Today, a year ago ...
I still remember how I felt, right from the very moment I woke up from sleep. I was anxious because today, a year ago, you were supposed to move over from TTSH to Assasi Home. Ibu slept overnight the day before to accompany you while adik and I returned home because it was the start of a new schooling year for adik, and she needed someone to attend to her.
I got a call from Ibu that morning. She told me that you asked me to hurry up, or I might miss the bus. What bus were you talking about, Ayah? Was it the bus to Assasi Home? Or was it the bus to you before you slipped into this unconcious state and you want to see me for one last time?

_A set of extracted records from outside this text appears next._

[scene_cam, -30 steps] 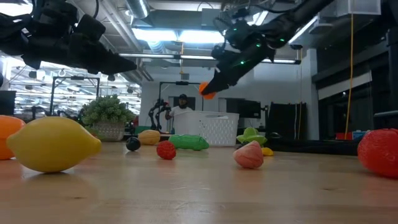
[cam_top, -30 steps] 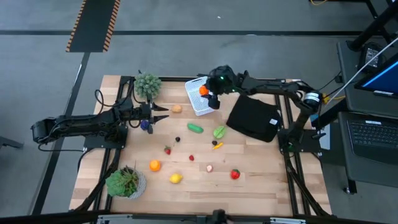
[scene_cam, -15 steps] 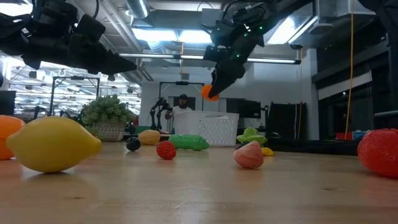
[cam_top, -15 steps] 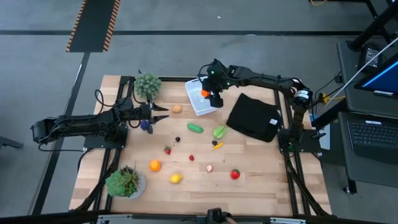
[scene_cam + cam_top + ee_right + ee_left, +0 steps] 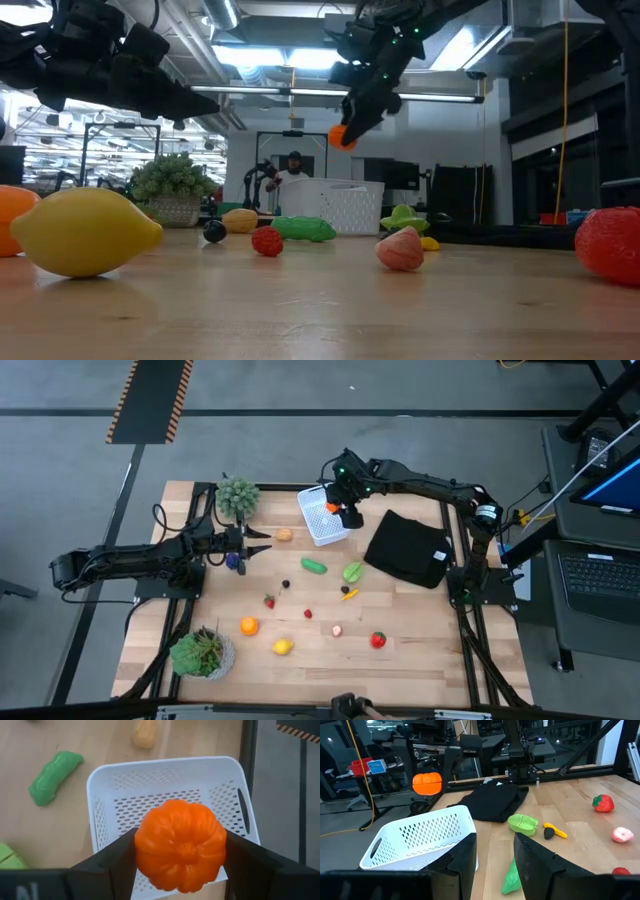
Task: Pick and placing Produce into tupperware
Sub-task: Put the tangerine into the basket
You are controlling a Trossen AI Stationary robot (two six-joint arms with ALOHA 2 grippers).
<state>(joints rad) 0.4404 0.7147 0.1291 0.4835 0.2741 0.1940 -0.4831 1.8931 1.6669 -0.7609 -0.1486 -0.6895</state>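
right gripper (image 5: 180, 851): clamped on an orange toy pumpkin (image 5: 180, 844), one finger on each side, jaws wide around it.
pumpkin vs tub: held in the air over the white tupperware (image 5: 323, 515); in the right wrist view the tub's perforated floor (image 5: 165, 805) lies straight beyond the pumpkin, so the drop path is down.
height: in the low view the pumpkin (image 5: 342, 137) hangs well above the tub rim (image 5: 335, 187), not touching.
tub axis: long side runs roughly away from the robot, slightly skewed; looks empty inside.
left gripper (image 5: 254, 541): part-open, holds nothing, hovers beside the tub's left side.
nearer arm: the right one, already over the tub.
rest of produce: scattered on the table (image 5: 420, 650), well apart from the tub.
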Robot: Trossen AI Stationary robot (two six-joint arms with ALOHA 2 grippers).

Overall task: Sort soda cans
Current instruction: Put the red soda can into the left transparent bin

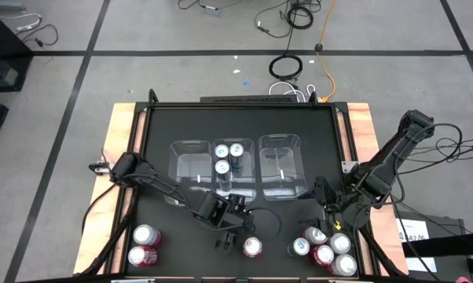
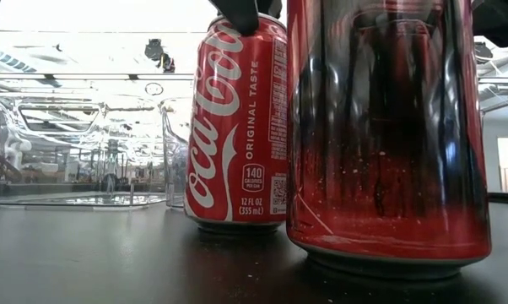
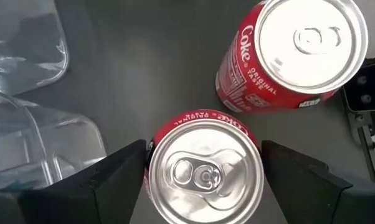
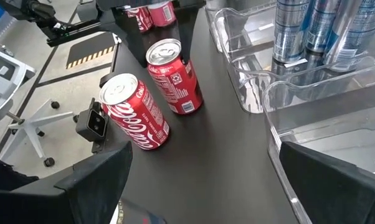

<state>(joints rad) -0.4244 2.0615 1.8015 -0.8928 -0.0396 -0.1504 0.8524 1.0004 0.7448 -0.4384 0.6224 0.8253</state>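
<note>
The left hand (image 1: 231,222) sat at the lower middle of the overhead picture, on the black bench (image 1: 162,130). Its two dark fingers (image 3: 122,171) pressed against opposite sides of a red Coca-Cola can with a silver pull-tab top (image 3: 203,171), so it was closed on that can. In the level view the same can stood upright with its base on the bench, and the hand's dark tip covered its rim at the top edge of the frame.

A second red Coca-Cola can (image 1: 252,247) stood just beside it, lower and to the right in the overhead picture. It filled the right half of the level view.

The right hand (image 1: 323,195) hung to the right of centre in the overhead picture. Its fingers were spread wide with nothing between them.

Three clear rectangular plastic bins (image 1: 191,161) stood side by side in the middle of the overhead frame. The middle one held three upright blue-and-silver cans (image 1: 229,156).

Two more red-bodied cans (image 1: 142,244) stood together at the lower left of the overhead frame. A cluster of five mixed red and blue cans (image 1: 324,250) stood at the lower right, below the right hand.
</note>
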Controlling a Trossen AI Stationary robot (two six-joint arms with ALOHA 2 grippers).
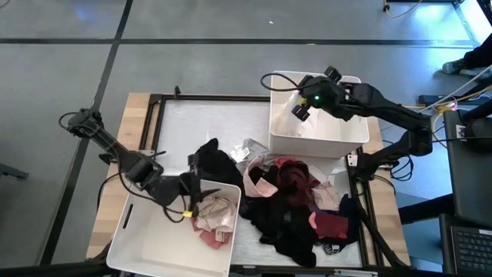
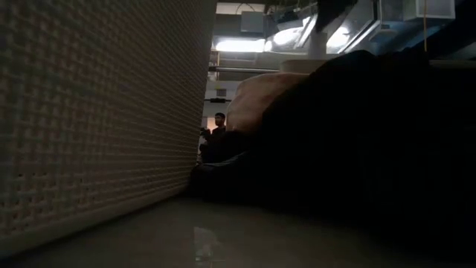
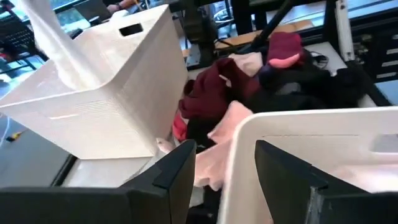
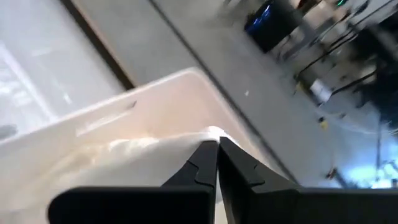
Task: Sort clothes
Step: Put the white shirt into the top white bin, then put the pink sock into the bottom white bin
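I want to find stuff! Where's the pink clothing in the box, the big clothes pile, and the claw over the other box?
pink garment [image 1: 214,218], high view, its crumpled middle.
clothes pile [image 1: 288,201], high view, dark centre.
right gripper [image 1: 301,108], high view, between its fingertips.

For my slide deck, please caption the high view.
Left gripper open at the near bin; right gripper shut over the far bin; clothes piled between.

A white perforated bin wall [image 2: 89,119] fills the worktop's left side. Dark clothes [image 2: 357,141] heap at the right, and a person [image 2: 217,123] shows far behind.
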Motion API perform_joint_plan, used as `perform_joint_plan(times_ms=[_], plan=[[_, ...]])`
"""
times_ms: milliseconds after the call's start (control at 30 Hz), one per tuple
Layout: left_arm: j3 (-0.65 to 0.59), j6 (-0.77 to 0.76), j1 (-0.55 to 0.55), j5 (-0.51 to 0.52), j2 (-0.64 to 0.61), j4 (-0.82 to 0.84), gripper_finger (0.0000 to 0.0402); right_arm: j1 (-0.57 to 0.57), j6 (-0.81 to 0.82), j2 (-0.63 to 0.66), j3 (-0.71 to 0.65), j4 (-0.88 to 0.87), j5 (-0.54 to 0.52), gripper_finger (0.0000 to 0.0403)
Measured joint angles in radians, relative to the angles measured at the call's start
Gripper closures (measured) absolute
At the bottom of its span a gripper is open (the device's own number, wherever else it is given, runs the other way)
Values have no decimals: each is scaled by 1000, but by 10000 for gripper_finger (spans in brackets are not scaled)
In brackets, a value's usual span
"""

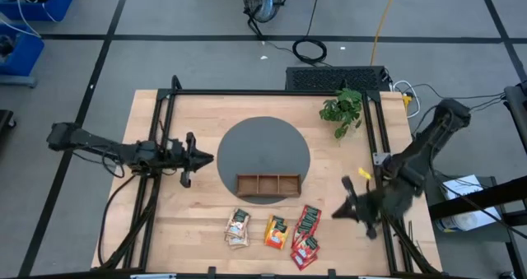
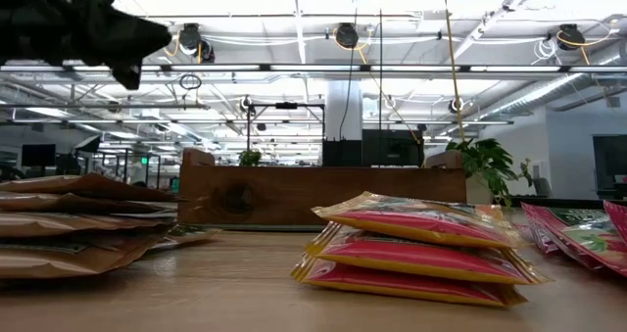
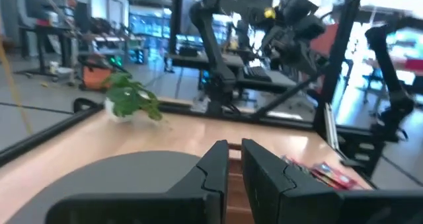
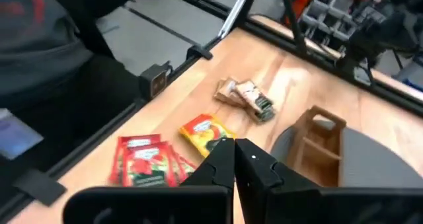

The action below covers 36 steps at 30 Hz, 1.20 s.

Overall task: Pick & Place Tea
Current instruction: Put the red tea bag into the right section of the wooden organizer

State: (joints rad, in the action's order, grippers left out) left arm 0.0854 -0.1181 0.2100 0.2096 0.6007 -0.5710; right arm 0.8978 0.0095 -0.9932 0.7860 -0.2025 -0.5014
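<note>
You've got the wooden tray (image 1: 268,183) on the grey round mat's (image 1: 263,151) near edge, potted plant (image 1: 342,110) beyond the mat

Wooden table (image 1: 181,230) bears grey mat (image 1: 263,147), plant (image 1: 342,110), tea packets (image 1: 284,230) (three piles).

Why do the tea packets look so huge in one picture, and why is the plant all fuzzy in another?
In the low view the camera sits at table height right beside the orange packets, so they fill the picture, and bright ceiling lights glare behind them. In the left wrist view the plant and the room behind it look smeared and soft, while the dark fingers nearby show clearer.
</note>
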Motion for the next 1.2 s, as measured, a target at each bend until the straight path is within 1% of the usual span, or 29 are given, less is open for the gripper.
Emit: perform_joint_plan(times_ms=[67,100,200,333,500,633,700,767,833,967,1067,1200], plan=[[47,4,31,0,119,-32,355,47,74,-58,28,-13,-67,403],[81,9,47,1,186,-57,355,62,103,-81,31,-15,-83,403],[201,39,90,18,394,-98,355,100,196,-125,32,-17,-99,403],[413,112,125,15,654,-98,355,127,300,-164,33,-12,-100,403],[664,215,152,-97,900,-101,355,146,329,-186,33,-6,-99,403],[832,204,151,-173,1062,-92,355,152,330,-186,27,-2,-98,403],[902,194,150,-223,1135,-55,355,152,345,-187,13,-1,-98,403],[961,194,151,-253,1199,-24,355,151,373,-188,-1,-1,-98,403],[1016,194,152,-259,1247,17,355,152,380,-187,-17,9,-97,403],[1097,197,150,-258,1299,101,355,151,380,-188,-59,44,-97,403],[1117,228,144,-239,1313,167,355,151,364,-187,-86,75,-97,403],[1118,219,134,-234,1311,192,355,151,362,-187,-114,74,-98,403]])
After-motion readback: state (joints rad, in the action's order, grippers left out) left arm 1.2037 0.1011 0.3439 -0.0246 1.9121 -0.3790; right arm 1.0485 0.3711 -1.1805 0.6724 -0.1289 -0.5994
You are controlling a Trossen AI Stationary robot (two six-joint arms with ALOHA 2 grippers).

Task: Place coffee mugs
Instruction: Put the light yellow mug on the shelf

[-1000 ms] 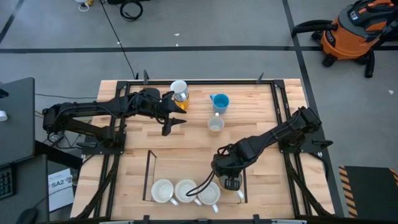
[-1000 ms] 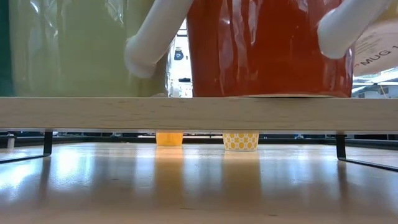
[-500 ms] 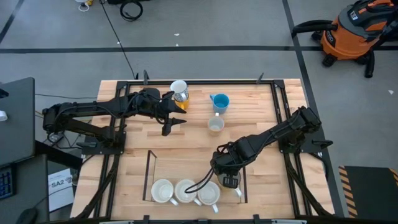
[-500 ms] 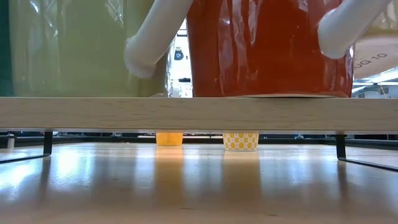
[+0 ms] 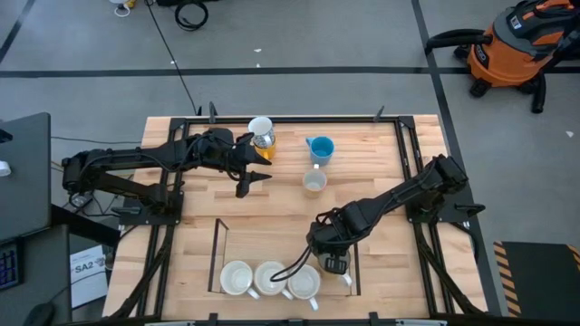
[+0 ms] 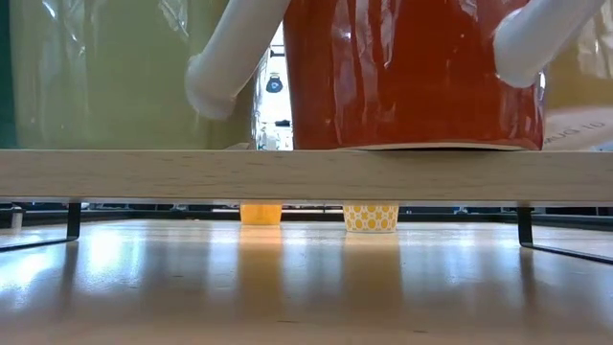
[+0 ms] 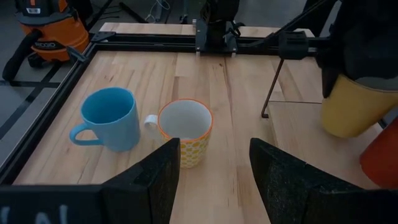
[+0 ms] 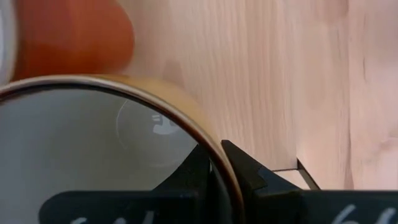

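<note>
My right gripper point(image 5: 337, 264) is shut on a yellow mug point(image 7: 353, 107) with a white inside point(image 8: 93, 155). It holds the mug over the right end of a wooden shelf point(image 6: 306, 174) at the table's near edge. Beside it on the shelf stand a red mug point(image 6: 412, 72) and a pale mug point(image 6: 115, 72). From above, three mugs point(image 5: 270, 277) show in a row there. My left gripper point(image 7: 214, 165) hangs open over the far left of the table point(image 5: 272, 208). Ahead of it stand a blue mug point(image 7: 109, 118) and a yellow-patterned mug point(image 7: 185, 130). My right gripper pinches the yellow mug's rim point(image 8: 210, 151), one finger point(image 8: 194, 171) inside the mug and one finger point(image 8: 249, 173) outside the wall. The fingers come from above, pointing steeply down. The mug hangs mouth up below them, its bottom point(image 6: 575, 120) close above the shelf; whether it touches, I cannot tell.
A white mug point(image 5: 261, 126) and an orange-yellow one point(image 5: 264, 150) stand at the far edge near my left gripper. The shelf rests on a black metal frame point(image 5: 217, 254). Bare wood lies between the shelf and the far mugs. An orange vacuum point(image 5: 512, 45) stands on the floor.
My right gripper has sunk a little with the yellow mug. In the low view the mug's bottom has come down toward the shelf top beside the red mug.
</note>
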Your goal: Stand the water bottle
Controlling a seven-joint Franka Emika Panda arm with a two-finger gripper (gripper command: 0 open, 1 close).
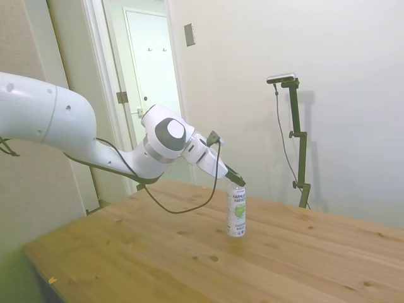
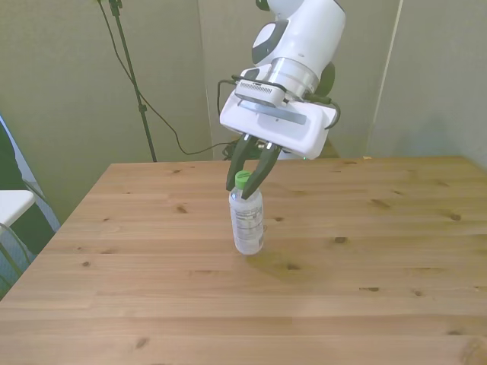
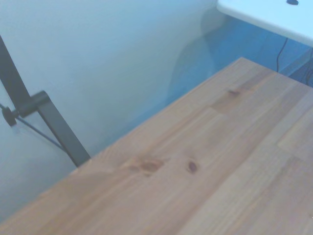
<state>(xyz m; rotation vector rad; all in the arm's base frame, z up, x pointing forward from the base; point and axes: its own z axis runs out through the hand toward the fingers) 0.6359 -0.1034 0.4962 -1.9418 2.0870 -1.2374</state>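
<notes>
The arm (image 1: 76, 136) comes in from the left of the side view and bends down to the bottle (image 1: 237, 213). The bottle stands up straight on the desk (image 1: 158, 252). Its green cap (image 2: 242, 179) is at the top, right between the two dark fingers (image 2: 235, 169). The fingers (image 1: 235, 177) close in on the cap from both sides and look like they are grasping it. The rest of the bottle (image 2: 248, 220), with its white label, hangs straight down below the fingers to the desk (image 2: 365, 258). The bottle is near the middle of the desk, and bare wood lies all around it. The wrist view shows only the wood of the desk (image 3: 220, 166) with two dark knots, and a wall behind it.
</notes>
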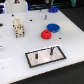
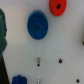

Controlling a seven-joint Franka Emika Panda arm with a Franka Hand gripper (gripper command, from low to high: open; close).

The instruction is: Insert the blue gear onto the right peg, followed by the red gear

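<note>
blue gear (image 1: 53, 27): flat blue toothed disc w/ ctr hole, on white table (image 1: 70, 45), touching red gear
red gear (image 1: 46, 34): smaller, raised hub, beside blue
pegs: two dark posts on grey plate (image 1: 45, 56)
gripper (image 1: 19, 27): over table, fingers' state can't tell

The tabletop (image 1: 15, 50) is plain white, with no pattern. On it the blue gear (image 1: 53, 27) is a saturated, even blue, and at its 8 o'clock the red gear (image 1: 46, 34) is bright red with a darker centre. The plate (image 1: 45, 56) at 6 o'clock in the exterior view is pale grey inside a black frame, and both pegs on it look dark. In the wrist view the blue gear (image 2: 37, 25) and red gear (image 2: 57, 6) show dark centre holes against white.
</note>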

I slipped into my green dress that day. Did you remember the green dress that I bought at BPP with you? I made my way to the hospital in a cab because I fear that you might left me for Assasi Home. But when I arrived, I felt lost.
You looked so weak, so weak that day. I still remember the feeling of tears that began to tickle at the back of my eyes. Your eyes were red that day, you look lethargic, your head hung low all the time. Nurses came in and out and talked to me about cancelling the trip to Assasi Home. One nurse said to me, "Maybe he doesn't want to go to Assasi Home." and smiled before walking off.
Another welfare worker came in. She came up to Ibu and I and told me, "Things is going to turn worse. You need to get ready. Maybe he cannot make it through the day."
I cried. Who wouldn't when one know that the time for the person she love is being predicted that easily? I tried to control my tears, but you know what a cry baby I am. I turned to you, tears still flowing, and you asked, "Why are your eyes red? Are you sick?"
I replied, "Yes" and wiped off my tears.
I'm sorry, I lied to you. But I don't want to answer you truthfuly because I still hope that you will still hold on, you will still be strong. But why did you ask me whether I was sick, Ayah? Did you already gave up and don't want to hear the truth, hence asking me that question? Did you know beforehand that you're going to leave us? Did you?
Ibu left for home to get rest when Mak Long arrived. The three of us were quiet. You insisted on wanting to stand up even though you're weak. Either one of us had to stand with you to support you. You stood with your eyes close and than we asked you to sit. The last sentence I heard from you was, "Stay here tonight with Ibu, incase something happens. Kesian Ibu..."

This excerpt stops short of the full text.